LONDON, (Reuters) – A battle over a $1 billion stake in RUSAL, the world’s top aluminium producer, comes to London next week, as two billionaire magnates go head-to-head in one of the largest ever commercial disputes to be fought in a British court.
The trial begins in the High Court on Monday, offering a window into the chaotic, sometimes lawless and frequently violent privatisation and consolidation of Russia’s aluminium sector after the collapse of the Soviet Union, a period known as the “aluminium wars”.
The case has been brought by businessman Michael Cherney, who first filed the claim in 2006, against Oleg Deripaska, RUSAL’s chief executive and its largest shareholder.
Cherney alleges he and Deripaska were business partners, after he met a young Deripaska in the early 1990s, spotted his acumen and later entrusted him with business interests.
He alleges Deripaska owes him 13.2 percent of the now-listed RUSAL, arguing the two signed a document and made a verbal agreement when they met in a London hotel in 2001. Deripaska denies a partnership with Cherney.
Cherney will give evidence in this months-long trial via video-link from his home in Israel, because of an outstanding arrest warrant relating to a money-laundering investigation in Spain, where he is wanted for questioning. Deripaska has been questioned as part of the same probe.
Deripaska, who hit British headlines in 2008 for entertaining Lord Mandelson and George Osborne – then EU trade commissioner and shadow finance minister – on his 70 million pound ($109 million) yacht, will seek to prove he was a victim of a protection racket, known in Russian as a “krysha”, or roof.
The Russian magnate does not dispute making a $250 million payment to Cherney at the Lanesborough Hotel in London 11 years ago. But he alleges he was paying Cherney off to end a complex krysha arrangement which also included Anton Malevsky, a veteran of the Soviet war in Afghanistan who has been named in court papers as the head of a criminal network.
Cherney was born in Ukraine and grew up in Uzbekistan, according to court documents.
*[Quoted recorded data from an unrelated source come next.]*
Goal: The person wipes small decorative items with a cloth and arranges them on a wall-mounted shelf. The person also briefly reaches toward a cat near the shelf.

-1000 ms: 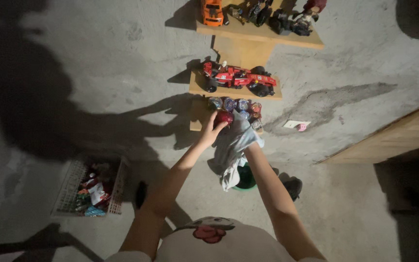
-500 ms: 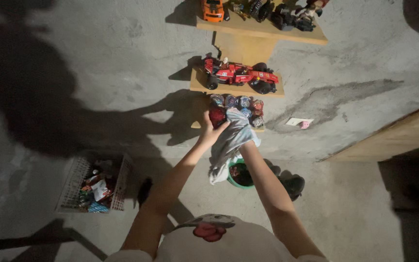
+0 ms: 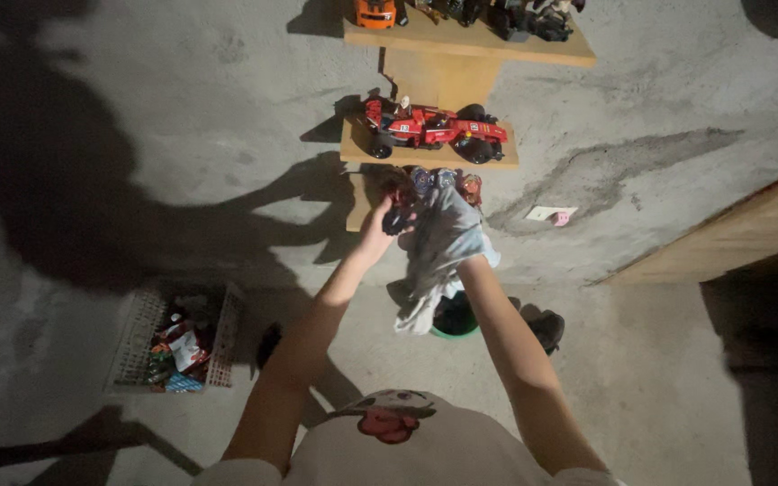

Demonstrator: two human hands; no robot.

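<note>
My left hand (image 3: 378, 236) is raised to the lowest wooden wall shelf (image 3: 358, 211) and holds a small dark toy (image 3: 397, 219) at its front edge. My right hand (image 3: 461, 236) is wrapped in a grey cloth (image 3: 438, 247) that hangs down below it, right beside the toy. Several small toy figures (image 3: 443, 183) stand in a row on that shelf, just above both hands.
A red toy racing car (image 3: 429, 129) sits on the shelf above. The top shelf (image 3: 470, 47) carries an orange toy car (image 3: 375, 13) and dark models. On the floor are a white basket (image 3: 173, 337) of packets, a green bowl (image 3: 454, 320), a dark shoe (image 3: 547, 328). A wooden panel (image 3: 722, 243) is at right.
The left hand swapped a red round toy for a small dark one near the shelf. The cloth-covered right hand rose closer to the shelf.
</note>
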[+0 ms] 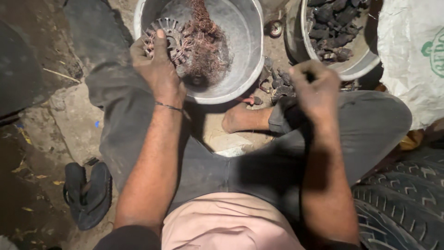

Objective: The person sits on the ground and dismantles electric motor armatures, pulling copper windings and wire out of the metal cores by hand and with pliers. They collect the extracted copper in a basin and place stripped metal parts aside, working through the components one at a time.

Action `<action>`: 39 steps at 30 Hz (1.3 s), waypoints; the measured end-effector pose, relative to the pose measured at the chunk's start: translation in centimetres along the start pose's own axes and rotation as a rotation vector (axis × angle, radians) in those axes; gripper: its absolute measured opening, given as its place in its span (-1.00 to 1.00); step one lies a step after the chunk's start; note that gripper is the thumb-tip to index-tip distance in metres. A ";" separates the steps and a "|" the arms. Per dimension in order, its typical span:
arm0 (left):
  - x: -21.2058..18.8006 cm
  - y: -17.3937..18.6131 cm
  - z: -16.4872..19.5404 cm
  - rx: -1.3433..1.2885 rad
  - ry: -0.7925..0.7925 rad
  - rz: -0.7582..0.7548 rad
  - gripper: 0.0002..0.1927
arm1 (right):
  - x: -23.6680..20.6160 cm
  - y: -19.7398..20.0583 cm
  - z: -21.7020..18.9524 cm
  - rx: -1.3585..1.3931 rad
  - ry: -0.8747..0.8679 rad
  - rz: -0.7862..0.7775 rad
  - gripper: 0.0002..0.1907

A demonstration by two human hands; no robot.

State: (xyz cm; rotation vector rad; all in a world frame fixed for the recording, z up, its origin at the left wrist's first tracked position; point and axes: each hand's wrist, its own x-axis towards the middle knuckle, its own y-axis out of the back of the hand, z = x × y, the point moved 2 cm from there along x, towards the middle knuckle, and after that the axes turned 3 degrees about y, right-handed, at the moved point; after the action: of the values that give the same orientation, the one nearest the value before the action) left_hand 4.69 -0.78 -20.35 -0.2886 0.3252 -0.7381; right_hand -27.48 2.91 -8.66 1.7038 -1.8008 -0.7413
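Head view: left hand is gripping a slotted round motor core, holding it over the metal basin, just beside the copper wire tangle lying inside. Right hand is hanging fisted to the right of that basin; what it is pinching, cannot tell. Second basin of dark scrap is sitting further right, 1 tyre well below-right, black sandals well below-left.

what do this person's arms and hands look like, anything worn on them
Both forearms are bare, with no gloves on the hands. The left hand has a thin dark cord bracelet at the wrist. The right hand shows nothing worn. Both look grimy.
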 end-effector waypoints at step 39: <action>-0.9 -0.6 1.2 -0.046 0.196 -0.010 -0.62 | -4.4 -13.0 -0.2 -0.889 0.171 -0.958 -0.74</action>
State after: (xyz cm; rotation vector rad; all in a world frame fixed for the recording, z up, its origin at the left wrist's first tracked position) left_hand 4.16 -0.37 -18.85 -0.2624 0.5271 -0.7710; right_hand -18.02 6.71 -17.87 1.7833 -0.2813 -1.4255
The businessman, who delegated day-to-day management of his interests to trusted partners after he emigrated to Israel in 1994, denies links with organised crime. Malevsky died in a parachuting accident in 2001.
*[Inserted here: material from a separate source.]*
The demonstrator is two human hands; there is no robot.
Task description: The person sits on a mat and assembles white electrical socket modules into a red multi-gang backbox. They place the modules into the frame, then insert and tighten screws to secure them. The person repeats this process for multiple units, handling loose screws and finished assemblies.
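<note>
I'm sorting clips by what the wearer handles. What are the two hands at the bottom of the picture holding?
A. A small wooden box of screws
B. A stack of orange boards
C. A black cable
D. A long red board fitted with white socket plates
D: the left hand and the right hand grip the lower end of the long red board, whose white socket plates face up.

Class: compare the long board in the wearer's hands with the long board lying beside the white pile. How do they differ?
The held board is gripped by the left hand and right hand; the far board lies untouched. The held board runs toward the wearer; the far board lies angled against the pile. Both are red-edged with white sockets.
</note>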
The case harks back to Deripaska’s early days as a general manager of the Sayansk Aluminium Plant in Siberia, an asset that became a starting block for his aluminium empire. Cherney said he helped Deripaska obtain the position and provided financing for investment in the plant, something which Deripaska denies.
BATTLES IN LONDONGRAD
The trial is the latest in a spate of high-profile disputes brought by billionaires from Russia and the former Soviet republics, fighting over agreements and often informal deals struck in the murky period of 1990s privatisations – cases which are creating a batch of millionaires among British lawyers.
However, disputes such as the $6.5 billion battle between exiled Russian oligarch Boris Berezovsky and Chelsea football club owner Roman Abramovich and the $5 billion fraud dispute between Kazakh banker Mukhtar Ablyazov and his former bank BTA,
are also often labyrinthine and long-running.
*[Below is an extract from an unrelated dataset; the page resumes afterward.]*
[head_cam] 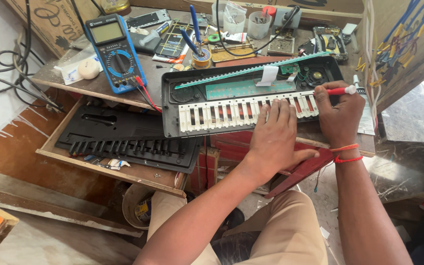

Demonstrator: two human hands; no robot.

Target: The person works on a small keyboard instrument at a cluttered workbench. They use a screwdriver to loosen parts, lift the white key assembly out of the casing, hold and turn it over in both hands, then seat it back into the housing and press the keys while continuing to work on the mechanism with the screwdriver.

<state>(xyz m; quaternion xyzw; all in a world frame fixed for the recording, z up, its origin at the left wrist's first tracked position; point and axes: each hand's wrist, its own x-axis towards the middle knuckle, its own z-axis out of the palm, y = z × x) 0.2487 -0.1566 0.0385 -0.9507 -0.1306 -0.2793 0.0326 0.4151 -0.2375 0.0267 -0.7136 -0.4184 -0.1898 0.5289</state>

The court case of Cherney against Deripaska will begin with opening statements next week, but will then be adjourned until September to allow the judge time to read through piles of documentation accumulated since the claim was filed in 2006.
At the time of a ruling in 2008, which allowed the case to proceed out of jurisdiction, evidence was estimated at 16 lever arch files requiring more than two days of reading.
It could last well into 2013 and more than 70 witnesses are due to be called, as well as expert witnesses. Some may well be heard behind closed doors for their own safety.
The case will be closely watched in Russia, as it will prove a rare opportunity to re-examine the turbulent first wave of Russian privatisations.
“It is ironic that is takes a multi-million dollar English court case for the kind of legitimate questions the Russian people have about the asset-stripping of their industries to be raise and aired in public,” said Hugh Barnes, a consultant and specialist on Russia.
Damages and any sum being sought by Cherney are not being determined in the current case, but will be the subject of a separate case should the judge decide for Cherney.
RUSAL’s listing prospectus, published ahead of its 2010 market debut, said the company was not a party to the dispute, but listed the case among potential risks, given possible implications for Deripaska’s stake in the producer.
RUSAL’s shares have fallen almost 70 percent since touching a high in April last year, hit by the tumbling aluminium price and debt worries among other factors – dramatically reducing the value of the disputed stake to about $1.2 billion.